Although c-IAPs upregulate canonical NF-κB signaling through their targets of ubiquitination, they dampen noncanonical NF-κB pathway signaling through their effects promoting the ubiquitination and degradation of NF-κB–inducing kinase (NIK; ref. 32). At baseline, NIK levels are constitutively low due to ubiquitination and proteasomal degradation of the kinase by a cytoplasmic complex consisting of c-IAP1, c-IAP2, TRAF2, and TRAF3 (33). Competitive binding of NIK by certain ligand-bound TNF receptor superfamily members, including TNF-related weak inducer of apoptosis (TWEAK), CD40, and lymphotoxin-β receptor (34), prevents TRAF–cIAP degradation, thereby allowing for NIK accumulation (35). NIK induces IKKα phosphorylation of the inactive NF-κB subunit p100, which is processed into the p52 subunit and translocates with transcriptionally active RELB to the nucleus (36). This results in upregulation of NF-κB target genes, which can include TNFα, an activator of the canonical NF-κB pathway (Fig. 2; ref. 37).

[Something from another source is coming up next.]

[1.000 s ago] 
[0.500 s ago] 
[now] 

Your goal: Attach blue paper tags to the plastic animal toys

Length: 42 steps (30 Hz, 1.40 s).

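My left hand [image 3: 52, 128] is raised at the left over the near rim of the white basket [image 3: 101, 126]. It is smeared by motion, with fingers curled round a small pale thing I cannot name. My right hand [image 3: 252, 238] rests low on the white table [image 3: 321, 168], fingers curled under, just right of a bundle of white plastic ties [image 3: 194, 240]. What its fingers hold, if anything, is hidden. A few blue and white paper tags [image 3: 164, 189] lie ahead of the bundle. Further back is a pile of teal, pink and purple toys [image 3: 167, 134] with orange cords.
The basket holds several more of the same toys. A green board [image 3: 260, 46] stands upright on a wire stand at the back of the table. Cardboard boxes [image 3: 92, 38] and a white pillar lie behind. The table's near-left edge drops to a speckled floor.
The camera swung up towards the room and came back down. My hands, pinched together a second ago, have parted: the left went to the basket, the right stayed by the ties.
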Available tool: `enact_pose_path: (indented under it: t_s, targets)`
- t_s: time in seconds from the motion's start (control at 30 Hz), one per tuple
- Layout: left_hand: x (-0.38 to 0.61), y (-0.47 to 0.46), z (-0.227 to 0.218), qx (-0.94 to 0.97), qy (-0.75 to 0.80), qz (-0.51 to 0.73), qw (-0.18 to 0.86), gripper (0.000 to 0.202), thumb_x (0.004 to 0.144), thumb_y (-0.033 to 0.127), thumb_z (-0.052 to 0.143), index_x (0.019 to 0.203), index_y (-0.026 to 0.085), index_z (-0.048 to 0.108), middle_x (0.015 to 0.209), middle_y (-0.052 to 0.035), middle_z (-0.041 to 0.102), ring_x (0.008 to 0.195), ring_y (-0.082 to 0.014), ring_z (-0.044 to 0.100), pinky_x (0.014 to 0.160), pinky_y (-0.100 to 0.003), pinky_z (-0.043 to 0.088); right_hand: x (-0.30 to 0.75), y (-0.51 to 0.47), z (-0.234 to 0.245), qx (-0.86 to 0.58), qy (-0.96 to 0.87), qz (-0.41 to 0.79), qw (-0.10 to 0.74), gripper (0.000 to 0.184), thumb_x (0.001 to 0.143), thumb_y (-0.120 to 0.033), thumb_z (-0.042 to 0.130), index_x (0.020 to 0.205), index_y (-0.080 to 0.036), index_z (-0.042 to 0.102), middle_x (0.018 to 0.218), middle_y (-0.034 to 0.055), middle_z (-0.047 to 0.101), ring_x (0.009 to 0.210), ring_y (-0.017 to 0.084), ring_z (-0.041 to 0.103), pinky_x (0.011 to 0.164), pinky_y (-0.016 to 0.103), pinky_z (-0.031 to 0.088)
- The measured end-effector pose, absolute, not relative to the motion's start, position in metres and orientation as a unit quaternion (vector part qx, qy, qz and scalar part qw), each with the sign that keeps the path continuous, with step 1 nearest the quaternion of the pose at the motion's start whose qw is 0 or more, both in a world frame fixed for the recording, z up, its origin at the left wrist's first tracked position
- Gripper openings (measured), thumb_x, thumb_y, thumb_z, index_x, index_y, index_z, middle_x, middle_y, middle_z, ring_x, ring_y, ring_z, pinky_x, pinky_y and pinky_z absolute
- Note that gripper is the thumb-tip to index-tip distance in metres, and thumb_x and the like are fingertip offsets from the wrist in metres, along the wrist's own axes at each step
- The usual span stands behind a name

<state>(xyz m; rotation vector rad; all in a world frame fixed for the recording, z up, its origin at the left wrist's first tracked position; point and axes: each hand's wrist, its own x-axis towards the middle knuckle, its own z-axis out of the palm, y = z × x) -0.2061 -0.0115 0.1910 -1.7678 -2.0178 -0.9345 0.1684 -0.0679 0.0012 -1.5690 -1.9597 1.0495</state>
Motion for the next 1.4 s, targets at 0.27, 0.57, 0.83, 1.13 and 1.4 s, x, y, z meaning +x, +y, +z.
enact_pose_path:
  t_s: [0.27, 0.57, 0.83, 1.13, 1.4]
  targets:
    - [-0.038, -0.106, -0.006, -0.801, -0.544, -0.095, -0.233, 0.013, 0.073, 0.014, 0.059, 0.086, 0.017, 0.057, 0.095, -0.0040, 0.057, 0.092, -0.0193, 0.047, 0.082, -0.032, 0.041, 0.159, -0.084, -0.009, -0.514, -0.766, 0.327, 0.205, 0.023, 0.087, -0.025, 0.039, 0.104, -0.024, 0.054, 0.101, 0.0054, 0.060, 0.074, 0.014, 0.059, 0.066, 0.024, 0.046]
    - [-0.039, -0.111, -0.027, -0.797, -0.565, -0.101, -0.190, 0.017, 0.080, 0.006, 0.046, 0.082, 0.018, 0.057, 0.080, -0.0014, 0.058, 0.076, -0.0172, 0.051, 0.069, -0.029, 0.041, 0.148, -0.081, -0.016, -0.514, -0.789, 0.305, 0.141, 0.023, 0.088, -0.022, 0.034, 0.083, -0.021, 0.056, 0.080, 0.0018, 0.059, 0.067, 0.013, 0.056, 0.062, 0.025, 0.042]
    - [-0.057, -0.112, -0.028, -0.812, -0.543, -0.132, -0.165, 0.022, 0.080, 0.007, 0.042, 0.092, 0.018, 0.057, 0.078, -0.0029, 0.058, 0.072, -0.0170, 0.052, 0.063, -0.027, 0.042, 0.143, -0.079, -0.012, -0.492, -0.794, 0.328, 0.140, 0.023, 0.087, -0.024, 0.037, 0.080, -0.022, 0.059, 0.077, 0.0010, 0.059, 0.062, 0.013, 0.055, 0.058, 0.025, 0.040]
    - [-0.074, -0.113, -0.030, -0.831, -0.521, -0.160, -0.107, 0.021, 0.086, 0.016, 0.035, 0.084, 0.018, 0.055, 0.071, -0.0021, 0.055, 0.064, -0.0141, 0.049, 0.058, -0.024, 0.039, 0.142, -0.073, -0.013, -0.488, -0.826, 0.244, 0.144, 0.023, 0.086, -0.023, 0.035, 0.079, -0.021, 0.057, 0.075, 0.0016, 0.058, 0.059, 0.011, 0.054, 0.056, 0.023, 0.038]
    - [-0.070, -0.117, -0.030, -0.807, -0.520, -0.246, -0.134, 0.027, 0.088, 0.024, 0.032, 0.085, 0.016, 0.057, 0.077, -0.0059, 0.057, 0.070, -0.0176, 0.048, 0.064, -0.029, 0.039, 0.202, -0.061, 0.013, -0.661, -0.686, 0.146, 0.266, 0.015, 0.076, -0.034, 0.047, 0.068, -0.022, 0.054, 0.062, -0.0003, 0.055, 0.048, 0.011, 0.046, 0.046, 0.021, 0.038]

Several endogenous antagonists of IAP proteins have been characterized (38–40), of which SMAC has been the most thoroughly investigated (41). Upon its release from the mitochondria, SMAC is cleaved and dimerized (42). The N-terminal of the protein contains a four-amino acid sequence (Ala-Val-Pro-Ile) that allows SMAC to bind to the BIR3 and BIR2 domains of IAPs (43). This four-residue peptide formed the basis for the design of small peptidomimetics (i.e., SMAC mimetics) that duplicate the binding activity of SMAC protein to c-IAP1, c-IAP2, and XIAP. SMAC mimetics' interaction with c-IAP1 and c-IAP2 causes these IAP proteins to undergo conformational changes. These alterations stimulate the endogenous E3 ubiquitin ligase activity of c-IAP1 and c-IAP2, resulting in autoubiquitination and proteasomal degradation (44). In addition, SMAC mimetic targeting of XIAP prevents it from binding to caspase-3, -7, or -9, thereby allowing caspase activation and apoptotic cell death to occur (45). Although endogenous SMAC effectively targets c-IAP1, c-IAP2, and XIAP for degradation (46), SMAC mimetics or non-SMAC IAP antagonists can be engineered to have more specificity toward certain IAPs over others (47).

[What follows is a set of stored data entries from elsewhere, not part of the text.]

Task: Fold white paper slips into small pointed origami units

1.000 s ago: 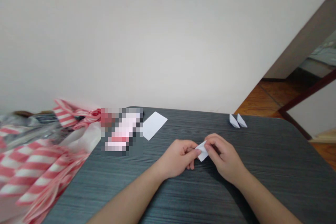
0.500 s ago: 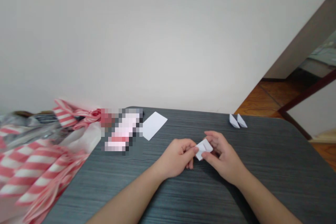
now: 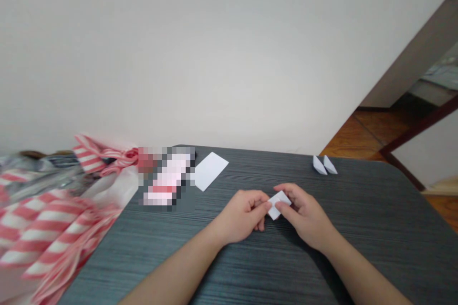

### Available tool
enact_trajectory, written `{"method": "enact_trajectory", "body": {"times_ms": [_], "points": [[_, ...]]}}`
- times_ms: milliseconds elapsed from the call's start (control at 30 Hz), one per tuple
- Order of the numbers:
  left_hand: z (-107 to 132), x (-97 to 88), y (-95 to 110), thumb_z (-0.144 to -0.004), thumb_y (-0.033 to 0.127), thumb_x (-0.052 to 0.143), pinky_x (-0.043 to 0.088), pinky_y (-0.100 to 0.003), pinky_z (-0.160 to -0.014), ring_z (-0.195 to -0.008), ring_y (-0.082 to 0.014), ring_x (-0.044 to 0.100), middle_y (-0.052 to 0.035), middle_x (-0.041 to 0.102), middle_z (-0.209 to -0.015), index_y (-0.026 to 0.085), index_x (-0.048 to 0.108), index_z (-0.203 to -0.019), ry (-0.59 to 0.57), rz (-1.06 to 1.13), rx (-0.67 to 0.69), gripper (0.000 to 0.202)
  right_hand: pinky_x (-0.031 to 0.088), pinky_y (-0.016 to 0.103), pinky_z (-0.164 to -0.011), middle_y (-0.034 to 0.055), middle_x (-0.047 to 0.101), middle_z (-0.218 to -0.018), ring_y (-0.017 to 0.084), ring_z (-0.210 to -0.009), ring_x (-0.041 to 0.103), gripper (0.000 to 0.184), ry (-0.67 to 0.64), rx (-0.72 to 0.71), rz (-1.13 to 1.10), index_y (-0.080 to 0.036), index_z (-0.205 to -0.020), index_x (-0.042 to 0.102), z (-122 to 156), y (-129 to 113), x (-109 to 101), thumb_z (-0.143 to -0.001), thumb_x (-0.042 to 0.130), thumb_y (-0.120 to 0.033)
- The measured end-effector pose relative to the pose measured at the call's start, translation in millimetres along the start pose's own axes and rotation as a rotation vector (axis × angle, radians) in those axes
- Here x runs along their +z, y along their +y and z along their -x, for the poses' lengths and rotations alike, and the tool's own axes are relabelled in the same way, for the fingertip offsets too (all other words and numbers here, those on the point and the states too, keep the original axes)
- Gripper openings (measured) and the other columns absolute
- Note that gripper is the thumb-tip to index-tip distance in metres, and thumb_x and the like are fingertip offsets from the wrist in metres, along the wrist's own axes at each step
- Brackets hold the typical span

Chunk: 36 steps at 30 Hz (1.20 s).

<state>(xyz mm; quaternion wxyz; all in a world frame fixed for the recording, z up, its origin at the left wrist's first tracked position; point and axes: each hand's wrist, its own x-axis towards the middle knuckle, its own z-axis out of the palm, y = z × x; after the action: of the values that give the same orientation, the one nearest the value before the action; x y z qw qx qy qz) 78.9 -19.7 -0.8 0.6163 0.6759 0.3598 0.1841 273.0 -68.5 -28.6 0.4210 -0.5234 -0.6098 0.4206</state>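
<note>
A small folded piece of white paper (image 3: 278, 198) is held between my two hands, a little above the dark table. My left hand (image 3: 245, 214) pinches its left corner between thumb and fingers. On the other side, my right hand (image 3: 304, 212) grips it, the thumb pressed flat on its upper face and the fingers behind. The underside of the paper is hidden. Two small folded white paper boats (image 3: 325, 165) stand side by side near the table's far right edge. A flat stack or sheet of white paper (image 3: 211, 170) lies at the far left.
A phone-like thing (image 3: 168, 178), blurred into blocks, lies at the left of the dark wood-grain table (image 3: 171, 248). Red and white striped cloth (image 3: 46, 224) is heaped beside the table on the left. A pale wall (image 3: 222, 57) rises behind the far edge.
My right thumb has moved onto the face of the folded paper, and the right fingers have closed in behind it. A flap that stood raised now lies flatter. The left hand has barely moved.
</note>
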Motion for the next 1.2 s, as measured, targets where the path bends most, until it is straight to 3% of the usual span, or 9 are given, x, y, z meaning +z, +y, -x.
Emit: {"method": "enact_trajectory", "body": {"times_ms": [100,200,300,533,767,1200], "points": [[-0.1,0.0,-0.2,-0.093,0.040,0.051,0.040,-0.019,-0.050,-0.048,-0.0096,0.052,0.0022,0.059,-0.053,0.015,0.065,-0.081,0.006,0.006,0.013,0.031,0.048,0.026,-0.061,0.0016,0.066,-0.083,0.015,-0.069,0.061,0.023,0.009,0.029,-0.019,-0.020,-0.112,0.058,-1.6,-2.6,0.3,-0.090,0.058,-0.026],[-0.2,0.2,-0.9,-0.093,0.038,0.052,0.040,-0.019,-0.051,-0.047,-0.0093,0.052,0.0021,0.059,-0.052,0.015,0.065,-0.081,0.009,0.004,0.021,0.029,0.042,0.023,-0.051,-0.0022,0.060,-0.063,0.013,-0.054,0.055,0.010,-0.020,0.098,0.071,-0.019,-0.088,0.061,-2.8,-10.5,-1.8,-0.089,0.058,-0.028],[-0.6,0.6,-2.1,-0.093,0.036,0.053,0.040,-0.018,-0.050,-0.047,-0.0089,0.051,0.0023,0.059,-0.052,0.015,0.066,-0.081,0.012,0.015,0.024,0.028,0.037,0.023,-0.047,-0.0030,0.057,-0.052,0.013,-0.048,0.052,0.023,-0.062,0.137,0.195,-0.019,-0.070,0.059,-3.1,-19.0,-5.0,-0.090,0.056,-0.030],[-1.6,1.9,-3.0,-0.089,0.036,0.058,0.037,-0.018,-0.047,-0.046,-0.0088,0.050,0.0022,0.059,-0.053,0.013,0.068,-0.088,0.015,0.057,0.018,0.025,0.039,0.023,-0.052,-0.0028,0.059,-0.055,0.013,-0.050,0.054,0.022,-0.052,0.127,0.187,-0.018,-0.076,0.062,-3.1,-18.1,-8.8,-0.092,0.054,-0.031],[-0.6,-0.4,-2.0,-0.094,0.040,0.049,0.039,-0.019,-0.049,-0.046,-0.0098,0.052,0.0009,0.058,-0.052,0.013,0.069,-0.083,0.016,0.021,0.009,0.035,0.038,0.023,-0.051,-0.0034,0.057,-0.054,0.013,-0.049,0.054,0.021,-0.051,0.136,0.174,-0.019,-0.074,0.059,-2.8,-18.7,-7.9,-0.091,0.054,-0.030],[1.3,-0.2,1.5,-0.094,0.034,0.049,0.039,-0.018,-0.049,-0.045,-0.0088,0.050,0.0022,0.058,-0.051,0.014,0.068,-0.078,0.030,-0.048,0.053,0.032,0.039,0.021,-0.050,-0.0032,0.057,-0.053,0.011,-0.048,0.053,0.026,-0.114,0.158,0.093,-0.018,-0.071,0.058,-3.6,-22.5,-6.1,-0.093,0.051,-0.029]]}}
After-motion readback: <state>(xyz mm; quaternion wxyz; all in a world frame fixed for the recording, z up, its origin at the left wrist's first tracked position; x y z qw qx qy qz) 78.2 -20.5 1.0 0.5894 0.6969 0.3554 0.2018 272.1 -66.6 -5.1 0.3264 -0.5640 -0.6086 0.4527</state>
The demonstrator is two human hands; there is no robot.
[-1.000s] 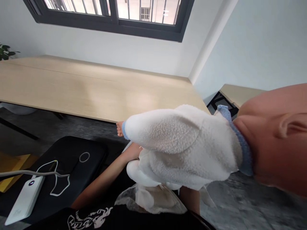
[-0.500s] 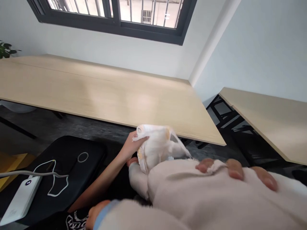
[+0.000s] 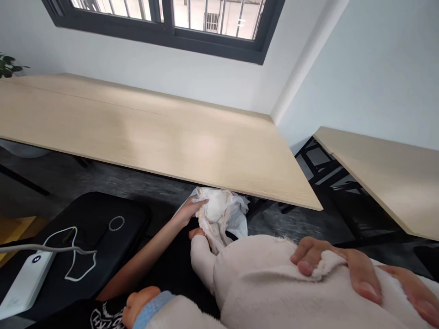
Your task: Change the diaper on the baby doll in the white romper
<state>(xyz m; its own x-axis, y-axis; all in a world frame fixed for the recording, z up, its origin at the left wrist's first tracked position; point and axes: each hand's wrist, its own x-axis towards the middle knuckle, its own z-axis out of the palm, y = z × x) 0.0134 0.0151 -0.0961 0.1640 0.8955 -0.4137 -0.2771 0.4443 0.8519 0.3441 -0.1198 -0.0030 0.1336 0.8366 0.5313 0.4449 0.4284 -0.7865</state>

Single-agent SMAC mimetic therapy induces cell death predominantly through mechanisms regulated by the TNF family of death receptors (48, 49). This is notable because TNFα is also a target gene of NF-κB (50), whose signaling pathways are affected by the use of SMAC mimetics. c-IAP depletion can result in activation of the noncanonical NF-κB pathway secondary to NIK accumulation (32, 34). This induction of NF-κB by SMAC mimetics leads to an autocrine production of TNFα, which subsequently engages TNF receptors such as TNFR1 (32, 44). In the absence of c-IAPs, activated TNFR1 acts as a death receptor and results in apoptotic activation secondary to an association formed between RIP1, FADD, and caspase-8 (27, 28). The presence of a death agonist, such as TNFα or TRAIL, is critical in ensuring optimal efficacy of SMAC mimetics. SMAC mimetics have also been shown to sensitize tumor cells to apoptotic death in the presence of FasL (51). Indeed, the combination of SMAC mimetics with these death ligands has evinced synergistic activity in numerous investigations (52, 53).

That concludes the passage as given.